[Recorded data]

----

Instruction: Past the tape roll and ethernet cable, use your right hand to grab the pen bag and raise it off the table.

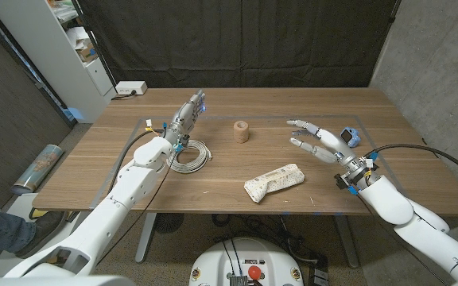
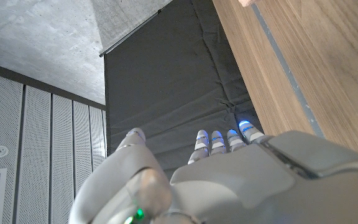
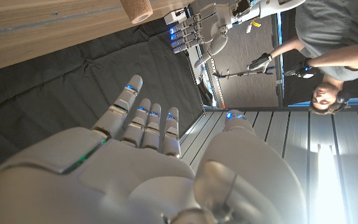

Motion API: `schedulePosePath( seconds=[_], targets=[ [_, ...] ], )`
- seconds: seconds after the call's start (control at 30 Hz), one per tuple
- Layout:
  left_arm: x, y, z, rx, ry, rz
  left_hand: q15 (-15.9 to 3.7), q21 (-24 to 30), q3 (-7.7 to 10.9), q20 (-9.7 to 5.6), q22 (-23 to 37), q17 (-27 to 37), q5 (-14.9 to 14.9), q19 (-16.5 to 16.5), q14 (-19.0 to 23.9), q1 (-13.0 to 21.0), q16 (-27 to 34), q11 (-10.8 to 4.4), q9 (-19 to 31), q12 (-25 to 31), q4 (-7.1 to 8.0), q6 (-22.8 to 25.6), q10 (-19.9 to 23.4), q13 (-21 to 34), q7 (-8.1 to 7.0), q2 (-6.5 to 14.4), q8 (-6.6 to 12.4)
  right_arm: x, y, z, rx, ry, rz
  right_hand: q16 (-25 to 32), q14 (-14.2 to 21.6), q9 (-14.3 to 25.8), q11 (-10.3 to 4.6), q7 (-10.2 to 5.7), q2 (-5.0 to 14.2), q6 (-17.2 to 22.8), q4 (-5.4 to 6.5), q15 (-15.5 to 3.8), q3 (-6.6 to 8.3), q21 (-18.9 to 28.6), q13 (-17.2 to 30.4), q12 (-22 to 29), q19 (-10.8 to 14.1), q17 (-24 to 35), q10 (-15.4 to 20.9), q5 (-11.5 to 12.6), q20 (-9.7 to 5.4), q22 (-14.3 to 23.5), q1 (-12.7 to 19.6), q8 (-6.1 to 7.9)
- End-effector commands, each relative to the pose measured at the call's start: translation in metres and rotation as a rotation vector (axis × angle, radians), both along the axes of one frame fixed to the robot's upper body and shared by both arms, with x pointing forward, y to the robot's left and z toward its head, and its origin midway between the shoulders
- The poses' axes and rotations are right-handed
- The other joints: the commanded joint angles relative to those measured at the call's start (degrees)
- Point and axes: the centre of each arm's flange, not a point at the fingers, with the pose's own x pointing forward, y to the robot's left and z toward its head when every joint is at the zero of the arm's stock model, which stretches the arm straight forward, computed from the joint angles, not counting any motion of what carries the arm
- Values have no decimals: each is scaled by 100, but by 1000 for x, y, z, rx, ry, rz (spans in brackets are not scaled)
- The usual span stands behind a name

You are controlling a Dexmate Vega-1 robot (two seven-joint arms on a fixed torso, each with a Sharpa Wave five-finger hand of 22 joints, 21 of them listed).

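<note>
Head view: pen bag (image 1: 274,182) lying on wooden counter (image 1: 388,127) near front edge, tape roll (image 1: 241,132) beyond it at centre, coiled ethernet cable (image 1: 191,156) to left. Right robot hand (image 1: 318,140) raised above counter right of the roll, fingers spread, holding nothing, well apart from the bag. Left robot hand (image 1: 186,117) fingers straight, empty, just above the cable. Left wrist view: left robot hand (image 2: 229,177) extended toward black curtain (image 2: 166,87). Right wrist view: right robot hand (image 3: 142,162) fingers apart, empty; tape roll (image 3: 137,9) on counter; person (image 3: 328,56) behind.
</note>
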Motion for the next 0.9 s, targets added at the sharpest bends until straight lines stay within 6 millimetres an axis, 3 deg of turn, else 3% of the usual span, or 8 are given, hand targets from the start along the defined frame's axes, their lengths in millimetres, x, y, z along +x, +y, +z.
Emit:
schedulePosePath(
  seconds=[0.03, 0.53, 0.9],
  targets=[
    [-2, 1, -3, -7, 1, 5, 2, -16, 25, 42, 26, 23, 23, -544, 5, 7, 4, 1, 31, -6, -27, 52, 26, -2, -4, 58, 36, -1, -2, -3, -84, -43, -50, 15, 20, 16, 2, -35, -2, 5, -5, -9, -29, -25, 14, -29, 57, 13, 61, 39, -12, 10, -51, -28],
    [-4, -3, 3, 9, -6, 2, 8, -44, 20, 48, 26, 23, 22, -536, 6, 4, 2, 0, 32, -11, -33, 55, 26, -2, -8, 65, 34, 0, -4, -11, -102, -86, -67, 17, 74, 21, -41, -105, 129, -136, -5, -92, 30, -77, 17, -64, 166, 4, 62, 125, -89, 8, -15, -92],
    [-4, -7, 2, 17, -3, 1, 6, -68, 14, 45, 27, 23, 22, -526, 4, 1, 0, -1, 32, -14, -40, 57, 31, -2, -6, 68, 32, -2, -8, -12, -156, -93, -105, -22, 47, 24, -63, -124, 215, -359, -77, -95, 114, -162, 18, -140, 203, -17, -67, 214, -98, 3, 114, -160]
  ],
)
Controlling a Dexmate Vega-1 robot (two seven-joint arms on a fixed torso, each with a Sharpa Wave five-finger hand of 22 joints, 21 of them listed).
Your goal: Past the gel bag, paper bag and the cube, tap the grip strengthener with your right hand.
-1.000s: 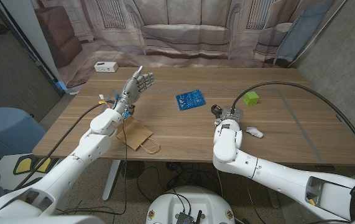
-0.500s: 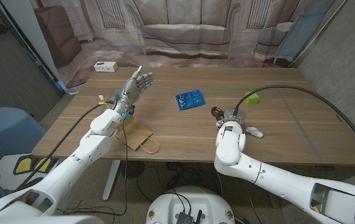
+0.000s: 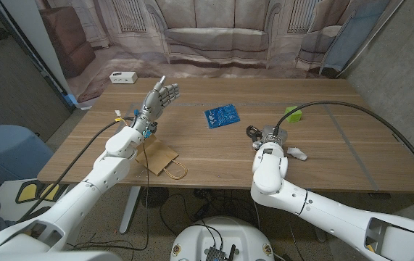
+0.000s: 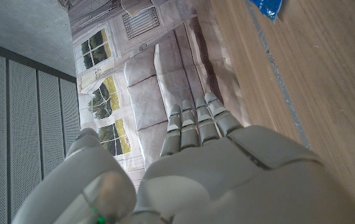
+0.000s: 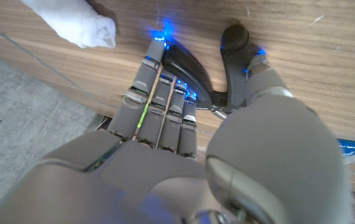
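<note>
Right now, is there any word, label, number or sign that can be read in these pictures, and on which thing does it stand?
None can be read.
gel bag: pale print on the blue face, too small and blurred.
white box at the far table edge: dark marks on its side, unreadable.
paper bag, cube, grip strengthener: no text visible.

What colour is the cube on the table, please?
Bright green; the cube shows best in the head view.

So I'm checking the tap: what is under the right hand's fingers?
The right wrist view shows the right hand with its fingers over the black grip strengthener on the wooden table. The fingers cover part of one handle; actual contact cannot be told.
</note>
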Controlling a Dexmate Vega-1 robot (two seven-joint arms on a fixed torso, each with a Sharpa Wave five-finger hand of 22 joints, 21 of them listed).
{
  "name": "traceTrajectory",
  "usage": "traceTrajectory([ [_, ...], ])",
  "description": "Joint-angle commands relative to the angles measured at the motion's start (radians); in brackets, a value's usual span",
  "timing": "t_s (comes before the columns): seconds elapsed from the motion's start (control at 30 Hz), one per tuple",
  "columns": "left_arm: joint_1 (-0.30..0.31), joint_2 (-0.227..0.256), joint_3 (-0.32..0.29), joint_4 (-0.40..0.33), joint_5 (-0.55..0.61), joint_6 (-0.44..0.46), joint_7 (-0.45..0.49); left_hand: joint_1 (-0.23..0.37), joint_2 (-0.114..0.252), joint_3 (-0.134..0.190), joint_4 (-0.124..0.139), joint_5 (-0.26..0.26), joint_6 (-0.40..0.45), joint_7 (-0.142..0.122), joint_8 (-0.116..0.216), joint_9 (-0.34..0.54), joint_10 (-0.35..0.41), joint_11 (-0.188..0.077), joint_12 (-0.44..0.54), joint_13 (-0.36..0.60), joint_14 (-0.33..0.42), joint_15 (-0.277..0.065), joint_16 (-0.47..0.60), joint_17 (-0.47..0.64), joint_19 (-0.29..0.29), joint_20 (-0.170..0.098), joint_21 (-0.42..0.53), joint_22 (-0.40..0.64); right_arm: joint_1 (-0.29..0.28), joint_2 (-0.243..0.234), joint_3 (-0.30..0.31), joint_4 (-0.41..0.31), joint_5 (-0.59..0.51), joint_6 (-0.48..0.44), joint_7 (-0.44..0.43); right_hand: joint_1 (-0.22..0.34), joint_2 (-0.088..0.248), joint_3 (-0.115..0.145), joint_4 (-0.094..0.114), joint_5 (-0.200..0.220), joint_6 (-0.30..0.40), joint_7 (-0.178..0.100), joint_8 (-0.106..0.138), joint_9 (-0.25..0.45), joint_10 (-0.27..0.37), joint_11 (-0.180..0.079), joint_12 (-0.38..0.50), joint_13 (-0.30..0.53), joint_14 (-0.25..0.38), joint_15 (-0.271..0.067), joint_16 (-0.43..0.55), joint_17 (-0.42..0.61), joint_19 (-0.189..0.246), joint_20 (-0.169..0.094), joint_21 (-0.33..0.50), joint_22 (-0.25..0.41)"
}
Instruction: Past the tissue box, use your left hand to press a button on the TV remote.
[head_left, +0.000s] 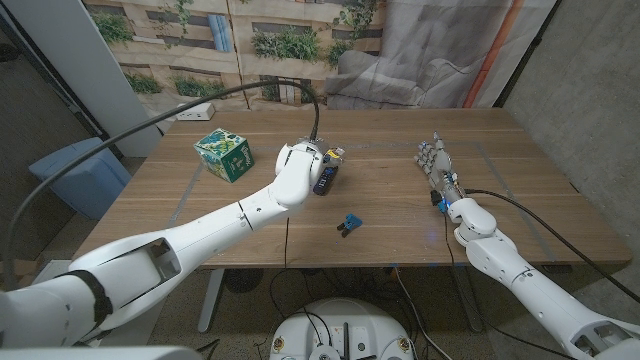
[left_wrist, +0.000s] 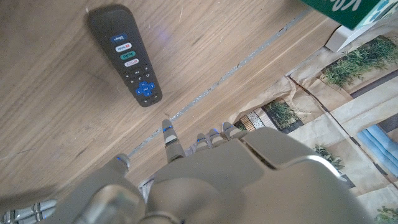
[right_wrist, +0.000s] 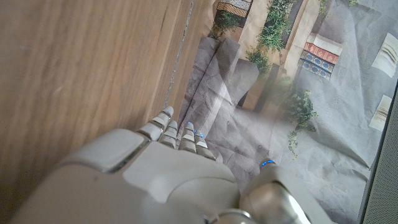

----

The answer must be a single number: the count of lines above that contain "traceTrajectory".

**Task output**
2